Aki for AWS Community Builders

Posted on Jan 2

Lightweight ETL with AWS Lambda, chDB, and PyIceberg (Compared with DuckDB)

#aws #iceberg #duckdb #chdb

Original Japanese article: AWS Lambda×chDB×PyIcebergで実現する軽量ETLとDuckDB比較

Introduction

I'm Aki, an AWS Community Builder (@jitepengin).

In my previous articles, I’ve explored lightweight ETL implementations:

Lightweight ETL using AWS Lambda is widely used in practical scenarios.
When using Lambda, the choice of query engine significantly affects performance and stability, especially given the limited memory and execution time.
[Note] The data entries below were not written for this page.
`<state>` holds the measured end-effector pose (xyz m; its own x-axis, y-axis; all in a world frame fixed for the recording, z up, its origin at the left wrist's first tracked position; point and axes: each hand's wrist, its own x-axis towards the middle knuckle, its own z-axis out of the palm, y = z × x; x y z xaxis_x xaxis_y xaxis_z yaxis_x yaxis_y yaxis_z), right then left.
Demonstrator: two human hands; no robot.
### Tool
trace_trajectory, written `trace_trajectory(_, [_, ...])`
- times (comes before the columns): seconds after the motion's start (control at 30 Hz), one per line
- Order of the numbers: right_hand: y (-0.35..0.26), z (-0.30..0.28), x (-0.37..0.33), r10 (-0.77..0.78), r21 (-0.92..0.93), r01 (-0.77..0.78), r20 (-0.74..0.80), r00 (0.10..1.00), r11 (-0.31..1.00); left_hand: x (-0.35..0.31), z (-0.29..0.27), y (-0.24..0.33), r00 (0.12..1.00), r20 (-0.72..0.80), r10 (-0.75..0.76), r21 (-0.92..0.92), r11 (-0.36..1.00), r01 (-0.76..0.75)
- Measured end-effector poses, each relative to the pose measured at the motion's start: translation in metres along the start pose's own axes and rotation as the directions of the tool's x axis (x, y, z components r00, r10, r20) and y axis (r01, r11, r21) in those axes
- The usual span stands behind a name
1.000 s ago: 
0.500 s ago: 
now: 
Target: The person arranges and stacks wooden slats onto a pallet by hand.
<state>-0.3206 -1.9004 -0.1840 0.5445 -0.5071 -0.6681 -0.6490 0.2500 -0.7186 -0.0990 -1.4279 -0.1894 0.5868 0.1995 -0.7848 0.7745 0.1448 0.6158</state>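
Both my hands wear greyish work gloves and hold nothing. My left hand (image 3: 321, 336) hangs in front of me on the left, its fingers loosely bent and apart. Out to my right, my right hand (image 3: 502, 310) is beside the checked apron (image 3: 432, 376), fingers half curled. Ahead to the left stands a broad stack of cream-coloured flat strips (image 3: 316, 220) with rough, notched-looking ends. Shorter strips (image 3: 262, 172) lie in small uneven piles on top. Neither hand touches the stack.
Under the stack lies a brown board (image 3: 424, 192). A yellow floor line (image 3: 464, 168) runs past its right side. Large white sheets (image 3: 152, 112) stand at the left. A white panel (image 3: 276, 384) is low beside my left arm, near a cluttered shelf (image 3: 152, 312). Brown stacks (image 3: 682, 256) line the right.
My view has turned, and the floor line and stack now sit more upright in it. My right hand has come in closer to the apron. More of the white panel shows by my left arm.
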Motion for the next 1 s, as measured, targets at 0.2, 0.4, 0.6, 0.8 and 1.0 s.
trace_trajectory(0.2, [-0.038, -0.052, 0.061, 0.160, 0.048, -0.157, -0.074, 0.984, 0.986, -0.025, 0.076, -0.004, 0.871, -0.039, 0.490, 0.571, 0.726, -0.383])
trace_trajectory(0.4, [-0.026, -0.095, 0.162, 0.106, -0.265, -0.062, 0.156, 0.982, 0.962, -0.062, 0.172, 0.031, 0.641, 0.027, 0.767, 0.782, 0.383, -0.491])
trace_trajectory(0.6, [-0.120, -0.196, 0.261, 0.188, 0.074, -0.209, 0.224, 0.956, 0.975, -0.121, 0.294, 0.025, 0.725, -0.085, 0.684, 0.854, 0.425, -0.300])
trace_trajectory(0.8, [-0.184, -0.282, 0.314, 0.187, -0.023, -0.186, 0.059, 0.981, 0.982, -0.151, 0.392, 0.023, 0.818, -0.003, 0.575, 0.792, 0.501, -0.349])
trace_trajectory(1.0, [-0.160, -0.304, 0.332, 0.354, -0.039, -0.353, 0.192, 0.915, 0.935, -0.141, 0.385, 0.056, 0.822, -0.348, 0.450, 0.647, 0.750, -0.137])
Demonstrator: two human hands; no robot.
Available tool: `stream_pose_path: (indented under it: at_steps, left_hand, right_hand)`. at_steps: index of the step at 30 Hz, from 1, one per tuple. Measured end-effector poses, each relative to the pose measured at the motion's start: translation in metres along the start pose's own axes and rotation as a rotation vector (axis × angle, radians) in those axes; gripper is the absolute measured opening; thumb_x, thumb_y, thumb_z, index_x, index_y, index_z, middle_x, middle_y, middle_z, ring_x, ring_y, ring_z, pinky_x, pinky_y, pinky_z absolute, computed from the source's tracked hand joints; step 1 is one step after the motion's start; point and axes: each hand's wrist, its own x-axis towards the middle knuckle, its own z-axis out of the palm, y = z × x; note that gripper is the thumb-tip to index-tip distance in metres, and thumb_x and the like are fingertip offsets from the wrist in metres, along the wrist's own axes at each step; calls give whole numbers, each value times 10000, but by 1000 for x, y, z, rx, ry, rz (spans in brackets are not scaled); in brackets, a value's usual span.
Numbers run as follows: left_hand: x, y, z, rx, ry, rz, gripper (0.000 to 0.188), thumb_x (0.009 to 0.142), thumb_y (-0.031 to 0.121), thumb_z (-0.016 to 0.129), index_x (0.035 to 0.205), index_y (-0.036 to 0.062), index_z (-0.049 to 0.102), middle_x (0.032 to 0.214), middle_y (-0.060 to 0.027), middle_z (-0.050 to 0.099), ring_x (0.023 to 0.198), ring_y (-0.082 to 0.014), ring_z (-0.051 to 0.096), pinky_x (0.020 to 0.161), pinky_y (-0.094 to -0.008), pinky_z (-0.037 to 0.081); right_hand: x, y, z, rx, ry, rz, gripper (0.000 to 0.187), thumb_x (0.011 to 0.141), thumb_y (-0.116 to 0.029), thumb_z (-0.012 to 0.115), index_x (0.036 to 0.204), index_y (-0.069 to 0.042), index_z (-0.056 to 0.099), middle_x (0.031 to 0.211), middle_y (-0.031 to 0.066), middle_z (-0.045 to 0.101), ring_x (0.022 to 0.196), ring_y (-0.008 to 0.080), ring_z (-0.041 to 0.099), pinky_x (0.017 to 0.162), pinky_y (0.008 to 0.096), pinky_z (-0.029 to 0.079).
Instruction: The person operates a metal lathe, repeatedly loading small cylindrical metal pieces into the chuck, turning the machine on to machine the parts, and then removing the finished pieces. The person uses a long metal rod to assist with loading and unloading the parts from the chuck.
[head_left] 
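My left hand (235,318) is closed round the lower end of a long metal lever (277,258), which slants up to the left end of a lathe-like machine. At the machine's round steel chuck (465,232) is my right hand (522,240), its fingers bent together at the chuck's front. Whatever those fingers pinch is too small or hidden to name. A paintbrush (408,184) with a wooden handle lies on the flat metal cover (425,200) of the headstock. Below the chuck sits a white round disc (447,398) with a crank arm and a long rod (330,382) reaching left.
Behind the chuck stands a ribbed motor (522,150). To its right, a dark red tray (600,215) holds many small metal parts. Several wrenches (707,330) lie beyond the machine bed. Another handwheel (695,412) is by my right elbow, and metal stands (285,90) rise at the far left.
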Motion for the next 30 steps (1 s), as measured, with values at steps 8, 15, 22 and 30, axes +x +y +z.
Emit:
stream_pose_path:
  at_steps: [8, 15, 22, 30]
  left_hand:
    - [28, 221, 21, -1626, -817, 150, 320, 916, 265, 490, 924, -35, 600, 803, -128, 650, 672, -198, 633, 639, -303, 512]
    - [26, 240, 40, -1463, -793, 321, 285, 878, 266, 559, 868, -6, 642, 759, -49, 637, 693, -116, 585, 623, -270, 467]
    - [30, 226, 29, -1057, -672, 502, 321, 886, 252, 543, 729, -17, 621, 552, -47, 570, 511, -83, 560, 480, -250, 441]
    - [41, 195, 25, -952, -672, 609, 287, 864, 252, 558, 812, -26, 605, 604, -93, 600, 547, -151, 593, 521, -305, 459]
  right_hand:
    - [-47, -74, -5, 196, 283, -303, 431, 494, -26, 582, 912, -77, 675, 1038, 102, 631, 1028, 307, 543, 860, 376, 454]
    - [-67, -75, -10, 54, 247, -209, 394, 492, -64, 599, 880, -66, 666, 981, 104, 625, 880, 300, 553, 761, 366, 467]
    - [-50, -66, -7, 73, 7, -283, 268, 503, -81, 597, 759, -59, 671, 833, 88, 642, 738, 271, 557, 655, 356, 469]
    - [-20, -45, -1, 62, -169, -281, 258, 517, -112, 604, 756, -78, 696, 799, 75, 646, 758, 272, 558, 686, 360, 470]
So far, I’ve used DuckDB for processing, but in this article, I’ll focus on chDB, the embedded version of ClickHouse, to implement a lightweight ETL.
We’ll also compare it with DuckDB under the same conditions to explore the characteristics of each engine.

Architecture

The architecture is very simple (the same setup as my DuckDB article).
A Lambda function is triggered by S3 file uploads and writes the data to S3 in Iceberg format.

The key libraries used in Lambda:

chDB: A database engine that enables fast in-memory SQL query execution.
PyArrow: Supports high-speed data conversion and transfer using the Arrow format.
PyIceberg: Allows access and manipulation of Iceberg tables via AWS Glue Catalog.

What is chDB?

chDB is an embedded engine version of ClickHouse that can be used as a library.
Its main features:

Contains the ClickHouse execution engine
High-performance C++ native implementation
Execute SQL directly from Python
Can run serverless in a single process

Like DuckDB, it’s positioned as an “embedded analytical engine.”

Packaging for Lambda

Since the dependencies are large, I used a container image.

Dockerfile

FROM public.ecr.aws/lambda/python:3.12

WORKDIR /var/task

COPY requirements.txt .
RUN pip install -r requirements.txt --target "${LAMBDA_TASK_ROOT}"

COPY lambda_function.py .

CMD ["lambda_function.lambda_handler"]

requirements.txt

chdb
pyiceberg[glue]
pyarrow

Sample Code

import chdb
import pyarrow as pa
from pyiceberg.catalog.glue import GlueCatalog


def _to_pyarrow_table(result):
    """
    Compatibility helper to extract a pyarrow.Table from a chDB query_result.
    """
    if hasattr(chdb, "to_arrowTable"):
        return chdb.to_arrowTable(result)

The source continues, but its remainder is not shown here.